◆ Recorded information ◆

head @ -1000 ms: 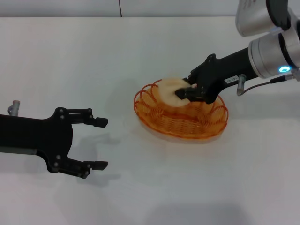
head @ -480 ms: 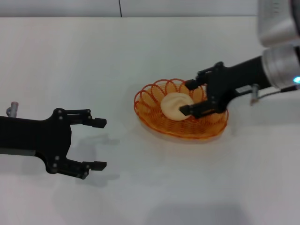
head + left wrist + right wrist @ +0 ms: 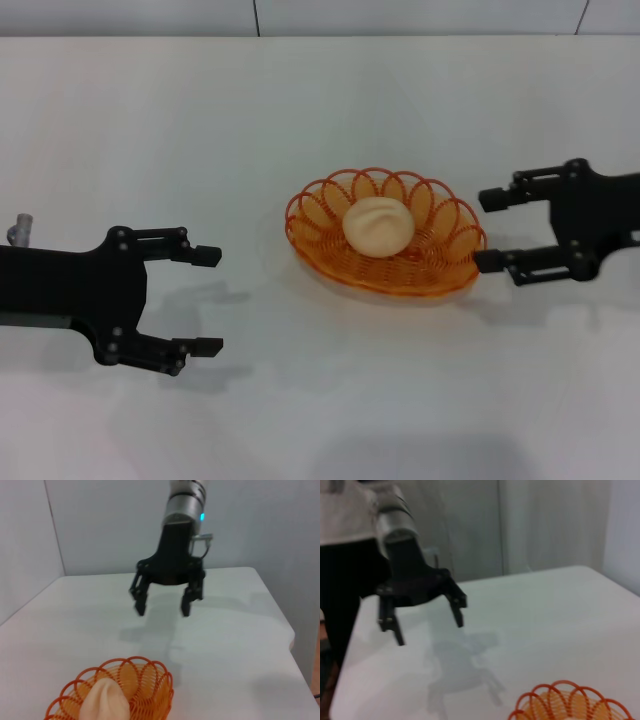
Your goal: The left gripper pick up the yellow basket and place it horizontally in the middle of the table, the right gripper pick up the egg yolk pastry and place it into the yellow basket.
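**Now Resting in the Basket, Both Claws Spread and Empty**

Sitting near the centre of the head view, slightly right of middle: the oval orange-yellow translucent wire basket (image 3: 386, 238), lying flat with its long side across the frame on the plain white tabletop (image 3: 300, 120). Nestling inside it, toward the upper middle of the bowl and ringed by the looped scalloped rim: the small round pale cream-yellow egg yolk pastry (image 3: 379, 224), touching nothing but the basket.

Hovering at the right edge of the head view, just beside the basket's right end but not touching it: the right gripper (image 3: 491, 229), a black two-fingered claw, fingers gaping wide toward the basket and gripping nothing. Showing again in the upper middle of the left wrist view (image 3: 163, 601), hanging under a grey cylindrical segment with a small lit ring, well beyond the basket (image 3: 117, 690) and pastry (image 3: 105, 702) at the bottom of that frame.

Waiting at the lower left of the head view, well apart from the basket: the left gripper (image 3: 208, 301), a black claw with visible screws, likewise spread wide with nothing between its fingers. Appearing blurred in the upper left of the right wrist view (image 3: 427, 625), with only the basket's rim (image 3: 565, 702) peeking in at the bottom right.
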Available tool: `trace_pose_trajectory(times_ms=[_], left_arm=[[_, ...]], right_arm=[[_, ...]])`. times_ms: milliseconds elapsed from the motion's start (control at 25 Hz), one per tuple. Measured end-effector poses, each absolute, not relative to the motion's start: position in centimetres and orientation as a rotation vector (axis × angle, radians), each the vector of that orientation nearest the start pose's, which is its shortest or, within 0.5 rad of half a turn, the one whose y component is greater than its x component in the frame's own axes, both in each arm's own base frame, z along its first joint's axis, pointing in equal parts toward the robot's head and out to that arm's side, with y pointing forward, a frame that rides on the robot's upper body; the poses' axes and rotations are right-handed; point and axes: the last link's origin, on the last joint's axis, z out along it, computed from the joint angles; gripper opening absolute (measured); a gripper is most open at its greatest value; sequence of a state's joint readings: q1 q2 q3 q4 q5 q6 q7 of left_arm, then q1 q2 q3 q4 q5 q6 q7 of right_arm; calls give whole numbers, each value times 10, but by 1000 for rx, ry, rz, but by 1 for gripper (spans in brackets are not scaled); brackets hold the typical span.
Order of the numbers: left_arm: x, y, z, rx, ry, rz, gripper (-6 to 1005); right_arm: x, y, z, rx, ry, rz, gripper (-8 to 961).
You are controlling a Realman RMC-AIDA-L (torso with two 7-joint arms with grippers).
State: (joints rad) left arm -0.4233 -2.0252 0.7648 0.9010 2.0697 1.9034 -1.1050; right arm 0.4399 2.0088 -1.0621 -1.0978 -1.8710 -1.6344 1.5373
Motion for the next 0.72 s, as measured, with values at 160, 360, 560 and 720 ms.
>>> trace_pose_trajectory(times_ms=[160, 360, 560, 720], left_arm=[[-267, 281, 44, -2998, 19, -555, 863], [-269, 282, 45, -2986, -5, -572, 863], [-268, 284, 46, -2984, -8, -574, 863], [-268, 286, 48, -2979, -19, -572, 863]], right_arm=[[229, 318, 49, -2910, 216, 501, 681], [251, 314, 51, -2869, 249, 525, 681], [265, 313, 49, -2848, 301, 526, 681], [266, 312, 46, -2853, 309, 516, 681]])
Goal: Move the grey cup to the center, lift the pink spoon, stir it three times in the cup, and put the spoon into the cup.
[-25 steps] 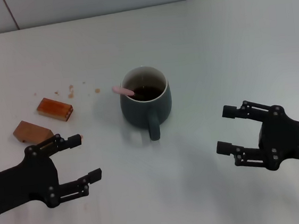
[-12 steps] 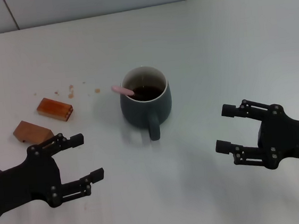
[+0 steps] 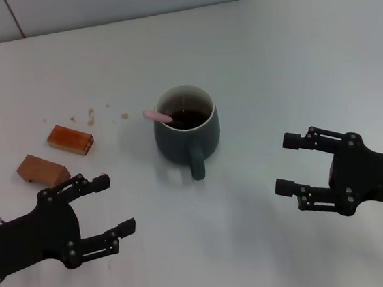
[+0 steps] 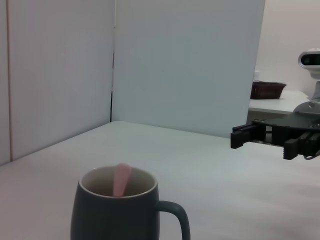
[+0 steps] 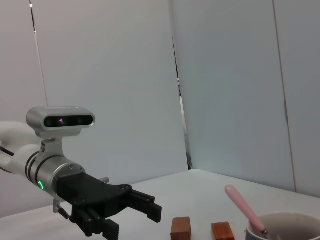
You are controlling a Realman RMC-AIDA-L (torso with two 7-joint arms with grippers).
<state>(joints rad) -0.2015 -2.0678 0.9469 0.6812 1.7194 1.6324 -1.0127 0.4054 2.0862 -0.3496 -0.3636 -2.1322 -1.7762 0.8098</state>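
Note:
The grey cup (image 3: pixel 187 129) stands upright mid-table with dark brown liquid and its handle toward me. The pink spoon (image 3: pixel 157 116) stands in the cup, its handle leaning over the rim on the left. The cup also shows in the left wrist view (image 4: pixel 120 210) with the spoon handle (image 4: pixel 121 179), and in the right wrist view (image 5: pixel 285 227) with the spoon (image 5: pixel 242 210). My left gripper (image 3: pixel 107 206) is open and empty, near the front left of the cup. My right gripper (image 3: pixel 288 164) is open and empty, to the cup's front right.
Two brown rectangular blocks (image 3: pixel 70 140) (image 3: pixel 41 169) lie left of the cup, with small crumbs (image 3: pixel 91 115) behind them. White wall panels (image 3: pixel 121 0) stand behind the table's far edge.
My left gripper has drawn back slightly toward the front edge. The cup, spoon and right gripper have not moved.

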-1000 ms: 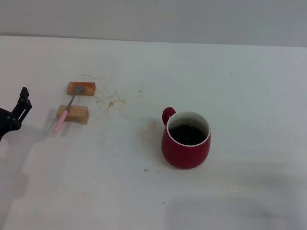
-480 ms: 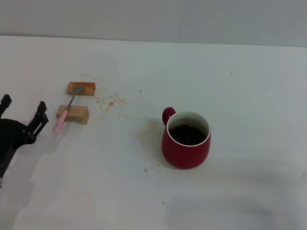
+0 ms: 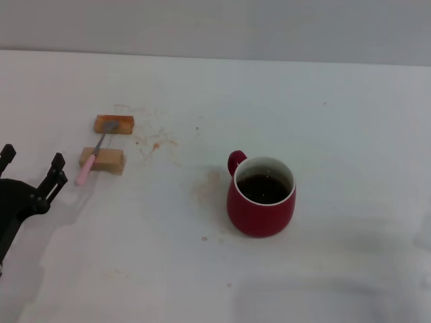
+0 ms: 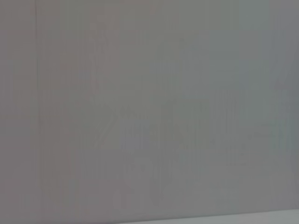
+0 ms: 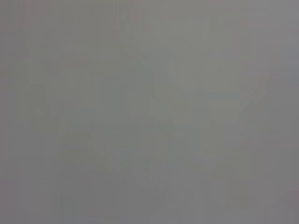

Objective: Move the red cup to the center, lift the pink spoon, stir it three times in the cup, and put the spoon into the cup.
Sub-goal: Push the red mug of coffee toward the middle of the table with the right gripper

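Note:
The red cup (image 3: pixel 261 197) stands upright near the middle of the white table in the head view, holding dark liquid, its small handle turned to the far left. The pink spoon (image 3: pixel 93 154) lies across two tan blocks at the left, bowl on the far block (image 3: pixel 113 124), pink handle reaching past the near block (image 3: pixel 102 161). My left gripper (image 3: pixel 31 166) is open at the left edge, a short way to the near left of the spoon's handle, holding nothing. The right gripper is out of view. Both wrist views show only a plain grey surface.
The white table (image 3: pixel 350 134) has faint brownish stains (image 3: pixel 156 141) between the blocks and the cup. A small speck (image 3: pixel 205 238) lies near the cup's front left.
My left gripper has come in from the left edge toward the spoon, both fingers now in sight, then eased slightly back to the near left. The cup and spoon have stayed put.

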Action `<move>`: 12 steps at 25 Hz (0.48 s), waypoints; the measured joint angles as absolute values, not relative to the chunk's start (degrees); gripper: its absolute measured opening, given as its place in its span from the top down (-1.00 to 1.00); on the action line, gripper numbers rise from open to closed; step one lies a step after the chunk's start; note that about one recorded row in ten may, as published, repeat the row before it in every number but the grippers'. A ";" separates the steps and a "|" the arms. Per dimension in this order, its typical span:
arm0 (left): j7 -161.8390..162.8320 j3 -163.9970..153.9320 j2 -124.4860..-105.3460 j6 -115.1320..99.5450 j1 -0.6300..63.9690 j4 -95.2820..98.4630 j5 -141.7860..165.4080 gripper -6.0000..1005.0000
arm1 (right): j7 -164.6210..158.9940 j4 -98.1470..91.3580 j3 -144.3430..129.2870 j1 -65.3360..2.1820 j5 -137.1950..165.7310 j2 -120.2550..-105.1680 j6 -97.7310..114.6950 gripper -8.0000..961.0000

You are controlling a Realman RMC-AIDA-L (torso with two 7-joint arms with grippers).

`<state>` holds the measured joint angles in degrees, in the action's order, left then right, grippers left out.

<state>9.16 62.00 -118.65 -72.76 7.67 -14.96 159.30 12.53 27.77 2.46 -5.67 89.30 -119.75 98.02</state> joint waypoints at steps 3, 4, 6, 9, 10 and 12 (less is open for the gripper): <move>9.17 62.28 -118.60 -72.84 7.65 -14.96 159.26 -0.71 | 12.82 29.40 2.01 -5.73 89.48 -119.76 95.69 0.98; 9.21 62.36 -118.57 -72.85 7.65 -14.96 159.26 -0.71 | 13.18 30.11 1.66 -5.64 89.47 -119.78 94.91 0.98; 9.19 62.38 -118.54 -72.79 7.65 -14.93 159.25 -0.71 | 13.70 31.82 -0.27 -5.30 89.38 -119.82 93.59 0.98; 9.06 62.40 -118.56 -72.40 7.89 -14.57 159.23 -0.71 | 13.77 33.35 -2.91 -4.33 89.23 -119.84 93.15 0.98; 9.05 62.40 -118.57 -72.15 8.04 -14.49 159.23 -0.71 | 13.77 33.75 -3.27 -3.90 89.19 -119.84 93.11 0.98; 9.05 62.40 -118.60 -71.19 8.39 -14.43 159.21 -0.71 | 13.78 34.36 -3.31 -3.37 89.14 -119.85 92.74 0.98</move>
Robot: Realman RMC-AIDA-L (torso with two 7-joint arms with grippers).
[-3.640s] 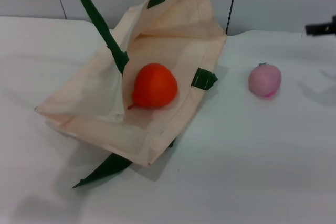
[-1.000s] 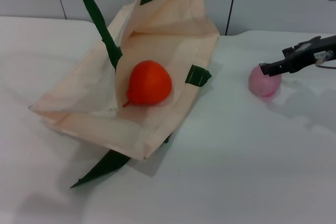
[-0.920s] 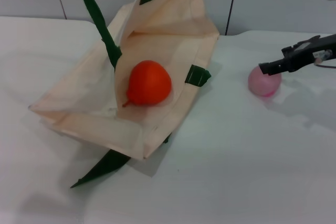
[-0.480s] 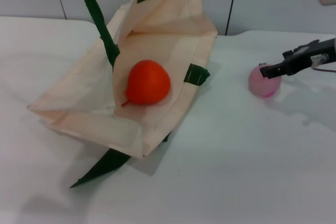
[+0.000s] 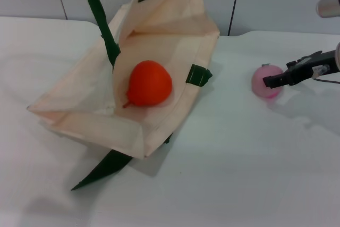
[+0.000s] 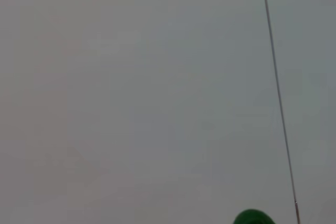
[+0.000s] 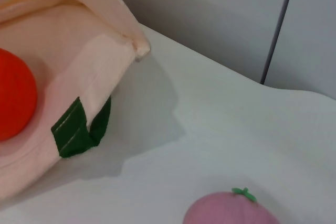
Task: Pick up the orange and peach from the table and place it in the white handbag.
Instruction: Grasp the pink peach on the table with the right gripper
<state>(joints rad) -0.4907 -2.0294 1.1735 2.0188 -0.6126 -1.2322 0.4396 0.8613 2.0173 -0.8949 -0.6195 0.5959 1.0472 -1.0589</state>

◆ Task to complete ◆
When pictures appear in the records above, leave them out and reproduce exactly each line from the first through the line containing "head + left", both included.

◆ Exercise solution ◆
head @ -1000 ms: 
head @ -480 ms: 
head + left wrist + right wrist @ +0 ms: 

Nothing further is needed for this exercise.